REQUIRED WORK: Within the entries below, every line containing "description" is to be copied.

ENTRIES SUPPLIED:
· · · ·

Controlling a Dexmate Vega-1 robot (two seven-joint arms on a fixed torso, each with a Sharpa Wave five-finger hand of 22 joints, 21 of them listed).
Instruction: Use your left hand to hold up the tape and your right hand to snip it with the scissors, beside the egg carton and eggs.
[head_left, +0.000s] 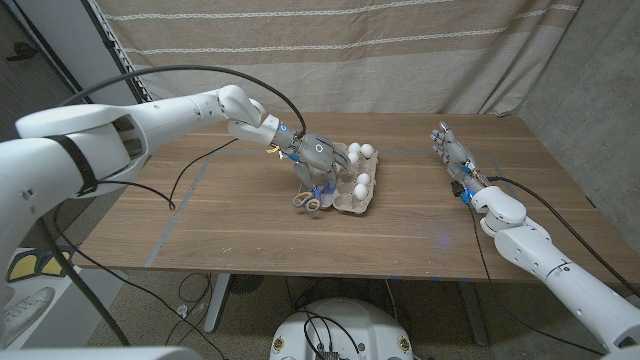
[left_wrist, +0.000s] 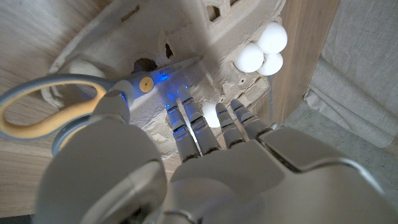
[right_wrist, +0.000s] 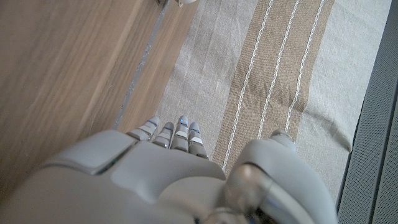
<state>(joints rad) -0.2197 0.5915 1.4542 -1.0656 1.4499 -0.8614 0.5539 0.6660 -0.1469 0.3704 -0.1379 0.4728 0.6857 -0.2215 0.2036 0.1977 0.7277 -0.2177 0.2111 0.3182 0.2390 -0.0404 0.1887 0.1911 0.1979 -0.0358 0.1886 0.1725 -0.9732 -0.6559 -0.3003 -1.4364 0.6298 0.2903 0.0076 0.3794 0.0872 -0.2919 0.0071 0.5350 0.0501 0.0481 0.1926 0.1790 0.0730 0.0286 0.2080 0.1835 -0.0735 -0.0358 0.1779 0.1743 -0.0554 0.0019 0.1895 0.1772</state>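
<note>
The scissors (head_left: 308, 201), with yellow-and-grey handles, lie at the table's middle, blades leaning up onto the grey egg carton (head_left: 345, 200). White eggs (head_left: 361, 152) sit in the carton. My left hand (head_left: 316, 154) hangs just above the scissors, fingers pointing down and apart. In the left wrist view its thumb (left_wrist: 117, 104) overlaps the scissors (left_wrist: 43, 111) near the pivot, and the fingers (left_wrist: 199, 124) stop short of the blade, with the eggs (left_wrist: 264, 48) beyond them. My right hand (head_left: 453, 152) stands at the far right of the table, fingers straight, holding nothing.
A striped curtain (head_left: 330, 50) hangs close behind the table's back edge (head_left: 400, 115). A black cable (head_left: 180, 175) trails from the left arm across the table's left part. Bare wood lies between the carton and the right hand.
</note>
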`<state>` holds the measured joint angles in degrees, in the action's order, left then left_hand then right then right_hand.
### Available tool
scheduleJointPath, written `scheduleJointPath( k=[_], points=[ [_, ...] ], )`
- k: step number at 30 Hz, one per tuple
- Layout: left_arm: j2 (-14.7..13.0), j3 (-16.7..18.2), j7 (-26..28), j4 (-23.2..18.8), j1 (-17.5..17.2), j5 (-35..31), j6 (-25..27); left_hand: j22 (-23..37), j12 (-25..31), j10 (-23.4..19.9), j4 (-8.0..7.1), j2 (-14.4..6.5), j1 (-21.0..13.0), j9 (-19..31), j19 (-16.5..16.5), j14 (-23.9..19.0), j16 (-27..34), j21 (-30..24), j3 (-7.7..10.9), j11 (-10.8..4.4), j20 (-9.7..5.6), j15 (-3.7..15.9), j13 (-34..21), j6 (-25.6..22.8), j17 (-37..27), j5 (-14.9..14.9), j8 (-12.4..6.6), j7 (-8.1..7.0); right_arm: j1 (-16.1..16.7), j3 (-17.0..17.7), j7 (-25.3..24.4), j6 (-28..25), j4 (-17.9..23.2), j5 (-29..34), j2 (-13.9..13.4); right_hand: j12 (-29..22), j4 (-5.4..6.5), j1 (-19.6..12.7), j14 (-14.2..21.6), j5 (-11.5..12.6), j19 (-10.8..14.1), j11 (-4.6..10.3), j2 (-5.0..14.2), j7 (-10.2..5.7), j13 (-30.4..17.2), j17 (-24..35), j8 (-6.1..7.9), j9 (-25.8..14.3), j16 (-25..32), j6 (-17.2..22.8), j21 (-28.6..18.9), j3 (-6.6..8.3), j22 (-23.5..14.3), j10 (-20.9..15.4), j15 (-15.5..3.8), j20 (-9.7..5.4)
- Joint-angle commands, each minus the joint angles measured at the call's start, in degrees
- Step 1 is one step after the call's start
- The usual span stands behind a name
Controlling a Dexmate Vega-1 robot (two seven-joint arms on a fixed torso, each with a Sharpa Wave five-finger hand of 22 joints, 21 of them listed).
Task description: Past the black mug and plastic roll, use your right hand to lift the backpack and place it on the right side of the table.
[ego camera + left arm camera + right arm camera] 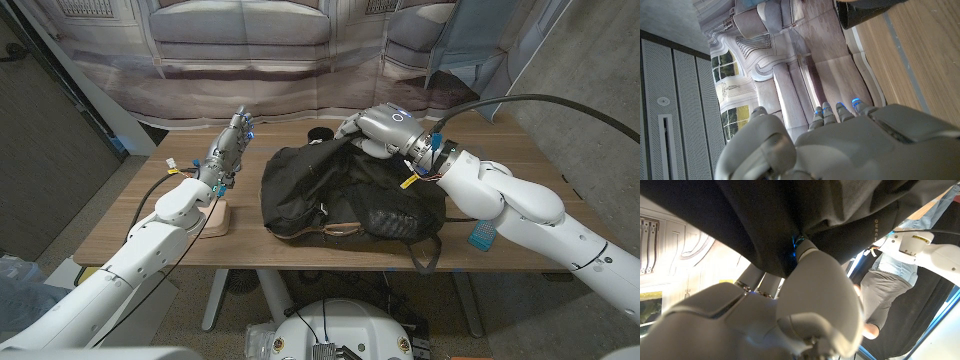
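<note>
A black backpack [345,195] lies slumped across the middle of the wooden table [130,235], its near strap hanging over the near edge, with bare tabletop open to its right as far as a small blue object [483,235] near the right corner. The robot's right hand [378,130] reaches in from the right and sits on the far top of the backpack, fingers curled into the dark fabric; the right wrist view shows cloth bunched around a fingertip, so the hand has hold of the bag. The black mug [320,134] stands at the far edge, just behind the backpack. The left hand [228,150] is raised above the left part of the table, fingers straight, close together and pointing away, holding nothing. In the left wrist view that hand [840,145] faces a printed backdrop [770,55]. The right wrist view also catches a person [890,280] standing beyond the table.
</note>
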<state>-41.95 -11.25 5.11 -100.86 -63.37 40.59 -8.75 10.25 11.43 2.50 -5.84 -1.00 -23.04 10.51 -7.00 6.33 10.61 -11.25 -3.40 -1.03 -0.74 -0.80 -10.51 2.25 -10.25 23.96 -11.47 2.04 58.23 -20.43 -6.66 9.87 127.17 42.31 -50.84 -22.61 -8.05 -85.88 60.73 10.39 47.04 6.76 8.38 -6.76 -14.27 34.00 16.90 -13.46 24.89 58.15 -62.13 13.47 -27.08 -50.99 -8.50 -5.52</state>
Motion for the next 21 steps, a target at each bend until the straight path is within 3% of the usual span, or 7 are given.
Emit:
scheduleJointPath(
  k=[1, 21],
  points=[
    [-0.2, 0.4, -0.2, 0.0, -0.4, 0.2, -0.4, 0.1, 0.0, 0.4, -0.29, -0.4, 0.0, 0.2, -0.3, 0.4, 0.1, -0.2, -0.36, 0.09, -0.01, -0.08, -0.1, 0.1, -0.2, 0.4, 0.20, 0.23, -1.0, 0.8, 0.8, -1.4, 0.5, -1.2, 0.7, 0.3, 0.12, 0.3, 2.5, 0.4, 0.4, 0.05, 0.24, -0.12, -0.2, 0.2, -0.18, -0.1, 0.2, 0.5, -0.3, 0.43, 0.0, -0.6, -4.31, -7.77],
    [-1.0, 1.8, 0.4, -1.6, -1.1, -0.4, -0.7, 0.1, 0.0, 0.4, -0.30, -0.5, -0.1, 0.2, -0.3, 0.4, 0.1, -0.2, -0.65, 0.12, 0.06, -0.05, -0.1, 0.1, -0.2, 0.4, 0.21, 0.31, -4.3, 2.2, 2.8, -4.5, -0.4, -6.7, 2.0, 0.7, 0.03, 0.6, 2.8, 0.4, 0.5, -0.02, 0.15, 0.01, -0.5, 0.7, -0.43, -0.2, 0.1, 0.8, -0.6, 0.78, 0.5, -0.8, -4.32, -7.79]
  ],
)
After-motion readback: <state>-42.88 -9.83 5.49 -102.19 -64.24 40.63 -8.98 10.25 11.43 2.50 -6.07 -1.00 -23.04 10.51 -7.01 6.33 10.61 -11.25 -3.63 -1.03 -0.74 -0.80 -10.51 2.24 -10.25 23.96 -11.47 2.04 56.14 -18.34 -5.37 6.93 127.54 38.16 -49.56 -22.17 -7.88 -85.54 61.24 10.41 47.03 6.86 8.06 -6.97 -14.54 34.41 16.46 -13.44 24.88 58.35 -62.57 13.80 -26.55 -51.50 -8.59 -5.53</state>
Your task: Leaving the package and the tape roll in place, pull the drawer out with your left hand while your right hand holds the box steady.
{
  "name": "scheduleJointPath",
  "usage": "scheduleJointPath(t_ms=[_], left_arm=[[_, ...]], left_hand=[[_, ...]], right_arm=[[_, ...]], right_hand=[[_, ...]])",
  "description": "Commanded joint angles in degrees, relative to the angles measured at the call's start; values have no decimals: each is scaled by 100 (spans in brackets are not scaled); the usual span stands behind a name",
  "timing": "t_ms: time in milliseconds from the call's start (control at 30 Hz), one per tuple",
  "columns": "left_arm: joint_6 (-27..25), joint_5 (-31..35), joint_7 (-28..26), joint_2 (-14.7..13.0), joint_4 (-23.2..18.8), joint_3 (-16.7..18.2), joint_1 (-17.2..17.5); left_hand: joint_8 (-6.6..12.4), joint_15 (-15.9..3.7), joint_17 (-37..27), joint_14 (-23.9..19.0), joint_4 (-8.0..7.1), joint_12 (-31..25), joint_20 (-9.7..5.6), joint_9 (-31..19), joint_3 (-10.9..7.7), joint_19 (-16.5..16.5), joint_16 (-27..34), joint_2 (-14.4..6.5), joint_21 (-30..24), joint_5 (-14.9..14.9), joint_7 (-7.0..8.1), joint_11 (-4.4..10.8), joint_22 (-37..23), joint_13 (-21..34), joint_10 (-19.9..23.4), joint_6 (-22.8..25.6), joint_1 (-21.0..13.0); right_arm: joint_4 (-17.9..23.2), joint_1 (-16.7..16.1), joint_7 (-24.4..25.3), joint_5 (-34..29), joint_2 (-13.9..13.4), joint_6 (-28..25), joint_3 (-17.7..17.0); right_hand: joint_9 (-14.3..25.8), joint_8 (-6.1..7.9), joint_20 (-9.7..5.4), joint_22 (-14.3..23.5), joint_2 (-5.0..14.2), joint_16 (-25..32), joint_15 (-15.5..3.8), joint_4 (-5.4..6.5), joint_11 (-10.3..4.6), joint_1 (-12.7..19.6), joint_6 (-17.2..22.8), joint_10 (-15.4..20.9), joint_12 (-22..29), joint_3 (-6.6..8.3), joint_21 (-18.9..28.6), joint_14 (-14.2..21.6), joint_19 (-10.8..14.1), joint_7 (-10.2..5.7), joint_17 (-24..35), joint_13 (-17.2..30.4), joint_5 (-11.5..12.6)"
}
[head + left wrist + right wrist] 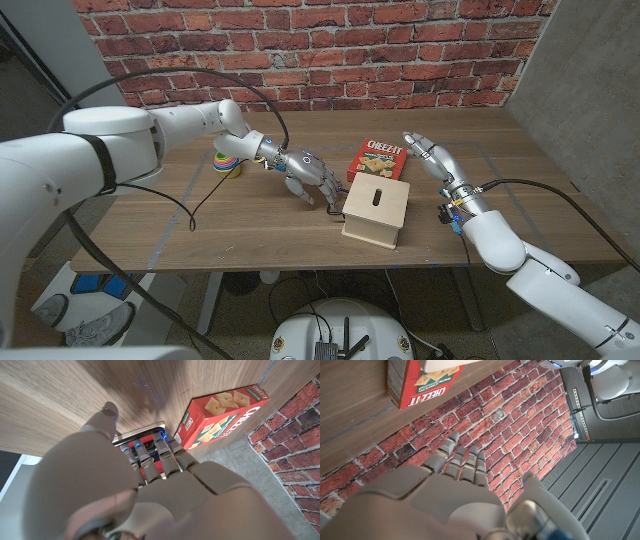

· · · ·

RESPONSE AREA:
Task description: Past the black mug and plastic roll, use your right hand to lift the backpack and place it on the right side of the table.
  "description": "Commanded joint angles in degrees, relative to the angles measured at the call's start; values have no decimals: each is scaled by 100 (spans in brackets are not scaled); the usual span stands behind a name",

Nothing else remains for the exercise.